Meski serangkaian kejadian beruntung telah terjadi, ekspresi Mu-jin tidak sepenuhnya cerah.
“Sudah hampir setengah tahun ini, belum ada kemajuan dalam Teknik Perlindungan Tubuh.”
Dia berhasil memancarkan qi dengan bebas dan membungkus tangan dan kakinya dengannya seperti sarung tangan dan sepatu di awal musim semi.

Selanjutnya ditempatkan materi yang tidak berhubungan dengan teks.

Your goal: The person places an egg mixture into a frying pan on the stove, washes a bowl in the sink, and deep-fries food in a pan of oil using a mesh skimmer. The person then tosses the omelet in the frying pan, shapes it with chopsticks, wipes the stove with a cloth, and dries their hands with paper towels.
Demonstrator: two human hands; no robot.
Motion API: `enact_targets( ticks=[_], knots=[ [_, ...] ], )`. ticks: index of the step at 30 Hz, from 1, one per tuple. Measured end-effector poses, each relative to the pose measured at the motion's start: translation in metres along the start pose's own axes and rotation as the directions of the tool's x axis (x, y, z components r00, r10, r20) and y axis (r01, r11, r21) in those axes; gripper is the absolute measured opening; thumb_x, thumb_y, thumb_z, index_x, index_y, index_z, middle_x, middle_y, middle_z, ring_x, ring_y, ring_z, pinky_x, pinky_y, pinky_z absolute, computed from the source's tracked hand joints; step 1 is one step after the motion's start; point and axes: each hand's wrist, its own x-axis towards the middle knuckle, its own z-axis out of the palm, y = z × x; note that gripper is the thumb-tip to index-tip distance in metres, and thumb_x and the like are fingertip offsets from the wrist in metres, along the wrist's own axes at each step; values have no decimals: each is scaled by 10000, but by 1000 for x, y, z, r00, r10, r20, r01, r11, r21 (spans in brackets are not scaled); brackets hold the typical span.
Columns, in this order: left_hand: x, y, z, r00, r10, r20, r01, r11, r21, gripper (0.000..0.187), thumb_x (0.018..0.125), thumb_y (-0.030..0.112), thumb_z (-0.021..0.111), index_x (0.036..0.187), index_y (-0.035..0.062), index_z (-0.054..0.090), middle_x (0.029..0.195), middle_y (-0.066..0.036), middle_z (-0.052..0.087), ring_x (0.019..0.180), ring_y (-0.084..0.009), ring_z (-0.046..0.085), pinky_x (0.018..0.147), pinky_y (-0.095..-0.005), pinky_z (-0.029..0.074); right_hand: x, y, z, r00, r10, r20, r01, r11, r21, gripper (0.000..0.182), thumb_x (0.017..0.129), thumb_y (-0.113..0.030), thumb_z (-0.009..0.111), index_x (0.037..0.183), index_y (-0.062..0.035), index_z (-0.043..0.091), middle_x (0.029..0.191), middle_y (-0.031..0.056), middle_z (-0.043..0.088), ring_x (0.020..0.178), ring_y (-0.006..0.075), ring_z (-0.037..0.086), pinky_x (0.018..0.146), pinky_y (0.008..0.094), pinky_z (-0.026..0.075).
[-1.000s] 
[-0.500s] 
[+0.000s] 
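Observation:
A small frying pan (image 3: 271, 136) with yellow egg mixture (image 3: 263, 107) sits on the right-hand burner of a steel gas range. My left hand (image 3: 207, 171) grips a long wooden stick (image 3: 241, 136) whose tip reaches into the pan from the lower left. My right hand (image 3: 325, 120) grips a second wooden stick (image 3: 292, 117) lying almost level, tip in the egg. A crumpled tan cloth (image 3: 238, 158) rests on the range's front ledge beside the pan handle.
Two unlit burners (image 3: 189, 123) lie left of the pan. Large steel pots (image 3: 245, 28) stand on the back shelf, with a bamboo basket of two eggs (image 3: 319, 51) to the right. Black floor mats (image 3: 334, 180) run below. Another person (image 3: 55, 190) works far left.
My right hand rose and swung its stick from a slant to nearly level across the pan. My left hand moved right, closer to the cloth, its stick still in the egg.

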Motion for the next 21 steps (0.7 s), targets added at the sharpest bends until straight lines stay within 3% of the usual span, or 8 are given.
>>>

Sejak itu, pertumbuhannya mandek.
Bertujuan untuk membungkus seluruh tubuhnya dalam qi, Mu-jin masih jauh dari mencapai tujuannya.
Bagaimana ia bisa memancarkan qi lebih jauh dan mempertahankan bentuk yang diinginkan?
Sambil merenungkan ini, Mu-jin berulang kali memancarkan dan menarik kembali qi melalui tangan dan kakinya.
“Hahaha. Sepertinya kamu punya banyak kekhawatiran.”
Sambil melihatnya, Hyun-gwang mendekati Mu-jin sambil tersenyum lembut.
“Ketika Anda merasa terhalang dalam mencari jalan Anda sendiri, terkadang ada baiknya meminjam kebijaksanaan orang bijak.”
“Kebijaksanaan orang bijak?”
“Benar. Tujuanmu saat ini adalah untuk memancarkan qi dari tangan dan kakimu agar dapat menjangkau lebih jauh dan mempertahankan bentuk yang kamu inginkan, benar?”
“Benar sekali, Kakek.”
“Ada teknik Shaolin yang secara mendalam mempertimbangkan pengiriman qi lebih jauh.”
Mendengar kata-kata Hyun-gwang, mata Mu-jin berbinar karena penasaran.
“Teknik apa itu?”
Alih-alih langsung menjawab, Hyun-gwang mengambil sikap dan perlahan meninju udara.
Awalnya, tampaknya tidak terjadi apa-apa di dekat tinju Hyun-gwang.
Tapi kemudian,
Retakan!
Sebuah dahan pohon yang jaraknya puluhan meter patah.
“Di Shaolin, kami menyebut teknik ini dengan sebutan Tinju Dewa Seratus Langkah.”
Mendemonstrasikan tekniknya, Hyun-gwang tersenyum lembut.